Queues processing tasks with Dead Letter Queue (DLQ) for failed messages, decoupling upload from processing.
aws-data-pipeline/
├── terraform/ # Infrastructure as Code
│ ├── backend.tf # S3 + DynamoDB state management
│ ├── provider.tf # AWS provider configuration
│ ├── variables.tf # Input variables
│ ├── outputs.tf # Resource outputs
│ ├── main.tf # Root module orchestration
│ └── modules/
│ ├── networking/ # VPC, subnets, NAT, security groups
│ ├── storage/ # S3 buckets with policies
│ ├── compute/ # EC2, ASG, ALB
│ ├── database/ # RDS with Proxy, Multi-AZ
│ ├── messaging/ # SNS topics, SQS queues
│ └── serverless/ # Lambda functions
├── java-application/
│ ├── pom.xml # Parent POM with dependency management
│ ├── shared-config/ # Centralized AWS client configuration
│ │ └── src/main/java/com/datapipeline/config/
│ │ ├── AwsClientConfig.java # Singleton AWS SDK clients
│ │ ├── EnvironmentConfig.java # Environment variable loader
│ │ └── Constants.java # Application constants
│ ├── ec2-api-service/ # Spring Boot REST API
│ │ └── src/main/java/com/datapipeline/api/
│ │ ├── Application.java
│ │ ├── controller/ # REST endpoints
│ │ ├── service/ # Business logic
│ │ ├── repository/ # Data access layer
│ │ └── model/ # JPA entities
│ └── lambda-processor/ # Lambda function
│ └── src/main/java/com/datapipeline/lambda/
│ ├── handler/FileProcessorHandler.java
│ ├── service/ # S3, RDS, transformation
│ └── model/ # Event models
├── .env.example # Environment variables template
├── .gitignore
└── README.md
- AWS Account with appropriate IAM permissions
- Terraform ≥ 1.6.0
- Java JDK 21 or higher
- Maven 3.8 or higher
- AWS CLI configured with credentials
Copy the environment template:
cp .env.example .envEdit .env with your AWS configuration:
AWS_REGION=us-east-1
AWS_ACCOUNT_ID=123456789012
S3_BUCKET_RAW=data-pipeline-production-raw
S3_BUCKET_PROCESSED=data-pipeline-production-processed
SNS_TOPIC_ARN=arn:aws:sns:us-east-1:123456789012:data-pipeline-production-file-events
SQS_QUEUE_URL=https://sqs.us-east-1.amazonaws.com/123456789012/data-pipeline-production-processing
RDS_PROXY_ENDPOINT=data-pipeline-production-rds-proxy.proxy-xxxxx.us-east-1.rds.amazonaws.com
RDS_ENDPOINT=data-pipeline-production-db.xxxxx.us-east-1.rds.amazonaws.com
DB_NAME=pipeline
DB_USERNAME=admin
DB_PASSWORD=<your-secure-password>
DB_PORT=5432
JWT_SECRET=<your-generated-secret>Important: Never use the placeholder JWT_SECRET from .env.example in production.
Windows PowerShell:
$bytes = New-Object byte[] 64
[Security.Cryptography.RNGCryptoServiceProvider]::Create().GetBytes($bytes)
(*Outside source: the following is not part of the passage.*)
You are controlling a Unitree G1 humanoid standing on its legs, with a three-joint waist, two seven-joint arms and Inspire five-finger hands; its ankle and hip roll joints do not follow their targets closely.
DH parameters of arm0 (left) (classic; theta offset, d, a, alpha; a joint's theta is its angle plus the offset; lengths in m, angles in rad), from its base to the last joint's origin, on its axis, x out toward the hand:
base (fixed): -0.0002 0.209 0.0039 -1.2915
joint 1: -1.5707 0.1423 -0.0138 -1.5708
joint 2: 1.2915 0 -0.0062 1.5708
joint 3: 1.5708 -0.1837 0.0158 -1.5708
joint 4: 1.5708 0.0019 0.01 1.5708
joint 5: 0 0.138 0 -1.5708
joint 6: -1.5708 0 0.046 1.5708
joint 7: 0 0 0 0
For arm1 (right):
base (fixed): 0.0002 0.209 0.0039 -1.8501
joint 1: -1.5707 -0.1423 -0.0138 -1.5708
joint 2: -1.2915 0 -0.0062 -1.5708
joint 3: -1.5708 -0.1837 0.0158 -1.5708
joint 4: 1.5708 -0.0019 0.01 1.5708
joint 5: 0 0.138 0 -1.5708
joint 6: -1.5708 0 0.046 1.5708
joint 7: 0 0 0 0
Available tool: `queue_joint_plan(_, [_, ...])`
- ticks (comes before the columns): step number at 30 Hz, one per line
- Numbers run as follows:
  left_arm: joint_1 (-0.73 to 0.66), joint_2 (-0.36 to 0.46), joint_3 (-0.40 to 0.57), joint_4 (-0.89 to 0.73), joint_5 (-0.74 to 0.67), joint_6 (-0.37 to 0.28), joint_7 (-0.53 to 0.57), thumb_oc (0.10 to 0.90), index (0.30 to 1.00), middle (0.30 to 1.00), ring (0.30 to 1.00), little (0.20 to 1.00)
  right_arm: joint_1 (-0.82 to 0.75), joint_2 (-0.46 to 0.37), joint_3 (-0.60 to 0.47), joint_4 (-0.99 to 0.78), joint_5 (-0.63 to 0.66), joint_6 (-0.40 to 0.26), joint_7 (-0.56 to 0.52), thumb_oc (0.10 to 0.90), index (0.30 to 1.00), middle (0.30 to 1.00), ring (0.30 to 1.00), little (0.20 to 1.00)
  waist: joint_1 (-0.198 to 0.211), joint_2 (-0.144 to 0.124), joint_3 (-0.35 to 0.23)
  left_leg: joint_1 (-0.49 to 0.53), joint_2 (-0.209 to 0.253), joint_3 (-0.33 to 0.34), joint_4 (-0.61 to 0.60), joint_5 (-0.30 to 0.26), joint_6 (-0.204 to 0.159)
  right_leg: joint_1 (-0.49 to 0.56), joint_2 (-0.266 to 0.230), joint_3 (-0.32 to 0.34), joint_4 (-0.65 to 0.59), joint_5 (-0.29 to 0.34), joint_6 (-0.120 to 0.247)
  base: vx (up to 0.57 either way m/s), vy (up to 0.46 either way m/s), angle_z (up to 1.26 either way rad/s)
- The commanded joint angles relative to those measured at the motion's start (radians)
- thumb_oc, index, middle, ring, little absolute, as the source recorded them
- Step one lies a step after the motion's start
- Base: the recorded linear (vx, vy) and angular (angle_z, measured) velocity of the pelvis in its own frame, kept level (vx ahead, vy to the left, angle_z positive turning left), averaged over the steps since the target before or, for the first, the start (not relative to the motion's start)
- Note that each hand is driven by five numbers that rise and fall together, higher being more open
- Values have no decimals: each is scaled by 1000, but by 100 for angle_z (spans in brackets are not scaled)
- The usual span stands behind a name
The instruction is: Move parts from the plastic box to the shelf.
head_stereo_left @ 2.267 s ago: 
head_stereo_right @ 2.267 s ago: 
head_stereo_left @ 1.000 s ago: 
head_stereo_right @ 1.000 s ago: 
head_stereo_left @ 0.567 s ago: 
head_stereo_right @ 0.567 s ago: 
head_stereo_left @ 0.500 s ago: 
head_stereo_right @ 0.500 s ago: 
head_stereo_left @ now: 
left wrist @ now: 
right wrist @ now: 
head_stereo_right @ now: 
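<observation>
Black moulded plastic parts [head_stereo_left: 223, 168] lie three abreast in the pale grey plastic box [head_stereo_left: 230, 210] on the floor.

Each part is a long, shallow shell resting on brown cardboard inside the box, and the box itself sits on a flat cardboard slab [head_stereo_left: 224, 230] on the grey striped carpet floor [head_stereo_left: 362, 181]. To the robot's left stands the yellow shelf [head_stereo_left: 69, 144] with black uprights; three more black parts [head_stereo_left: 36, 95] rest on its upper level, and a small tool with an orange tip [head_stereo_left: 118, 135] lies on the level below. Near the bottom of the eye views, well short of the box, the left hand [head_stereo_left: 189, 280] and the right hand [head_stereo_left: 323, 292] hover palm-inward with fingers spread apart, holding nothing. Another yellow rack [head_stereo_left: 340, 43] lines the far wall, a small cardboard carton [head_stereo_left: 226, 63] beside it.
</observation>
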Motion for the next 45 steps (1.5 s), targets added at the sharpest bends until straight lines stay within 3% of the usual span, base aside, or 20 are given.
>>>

[Convert]::ToBase64String($bytes)Linux/Mac:
openssl rand -base64 64Copy the generated key and replace JWT_SECRET in your .env file.
Security Notes:
- Use cryptographically secure random generators (minimum 512-bit)
- Never commit
.envto version control - Rotate secrets regularly
- Use different secrets for each environment (dev, staging, production)
cd terraform
# Initialize Terraform (downloads providers)
terraform init
# Preview infrastructure changes
terraform plan
# Deploy all resources
terraform apply
# Note outputs for environment variables
terraform outputImportant: Update your .env file with Terraform outputs (bucket names, ARNs, endpoints).
cd java-application
# Build all modules (shared-config, ec2-api-service, lambda-processor)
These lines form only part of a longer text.